ACTIVITY » Reproduce the full listing below exactly. Do not include the pictures.

DATASET EXTRACT »
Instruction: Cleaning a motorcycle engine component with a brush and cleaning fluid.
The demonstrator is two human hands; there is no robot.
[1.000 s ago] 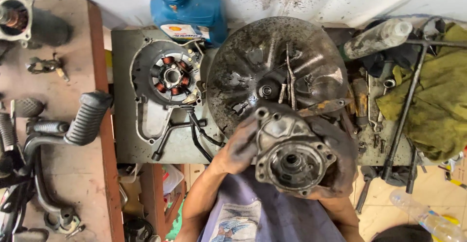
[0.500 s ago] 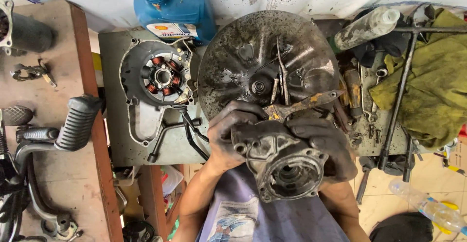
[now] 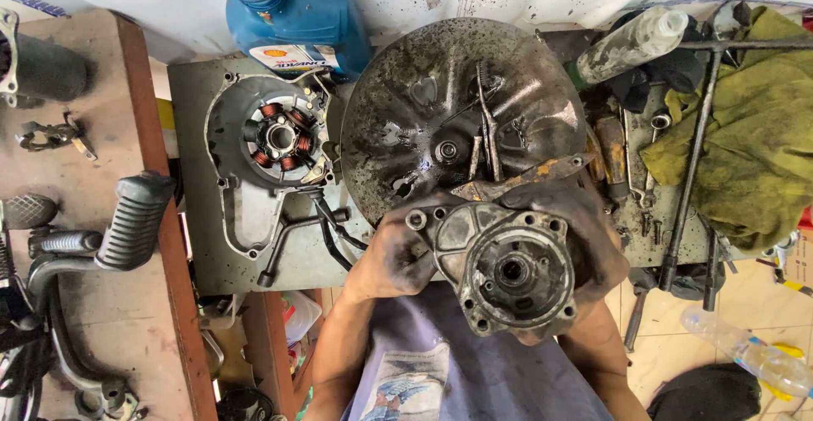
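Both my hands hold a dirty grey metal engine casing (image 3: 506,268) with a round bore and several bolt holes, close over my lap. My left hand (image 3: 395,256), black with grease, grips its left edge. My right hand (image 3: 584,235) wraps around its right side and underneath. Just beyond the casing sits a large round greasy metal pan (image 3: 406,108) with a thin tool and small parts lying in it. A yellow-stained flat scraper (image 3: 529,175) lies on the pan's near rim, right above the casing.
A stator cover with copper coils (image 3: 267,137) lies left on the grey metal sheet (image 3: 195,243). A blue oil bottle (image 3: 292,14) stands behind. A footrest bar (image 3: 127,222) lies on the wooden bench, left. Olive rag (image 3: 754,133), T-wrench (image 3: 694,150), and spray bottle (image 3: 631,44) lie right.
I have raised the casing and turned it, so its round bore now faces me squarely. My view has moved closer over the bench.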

OUTPUT »
Instruction: Cleaning a motorcycle engine component with a brush and cleaning fluid.
The demonstrator is two human hands; there is no robot.
[1.000 s ago] 
[0.500 s ago] 
[now] 
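Both my hands hold a dirty grey metal engine casing (image 3: 506,268) with a round bore and several bolt holes, close over my lap. My left hand (image 3: 395,256), black with grease, grips its left edge. My right hand (image 3: 584,235) wraps around its right side and underneath. Just beyond the casing sits a large round greasy metal pan (image 3: 406,108) with a thin tool and small parts lying in it. A yellow-stained flat scraper (image 3: 529,175) lies on the pan's near rim, right above the casing.
A stator cover with copper coils (image 3: 267,137) lies left on the grey metal sheet (image 3: 195,243). A blue oil bottle (image 3: 292,14) stands behind. A footrest bar (image 3: 127,222) lies on the wooden bench, left. Olive rag (image 3: 754,133), T-wrench (image 3: 694,150), and spray bottle (image 3: 631,44) lie right.
I have raised the casing and turned it, so its round bore now faces me squarely. My view has moved closer over the bench.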

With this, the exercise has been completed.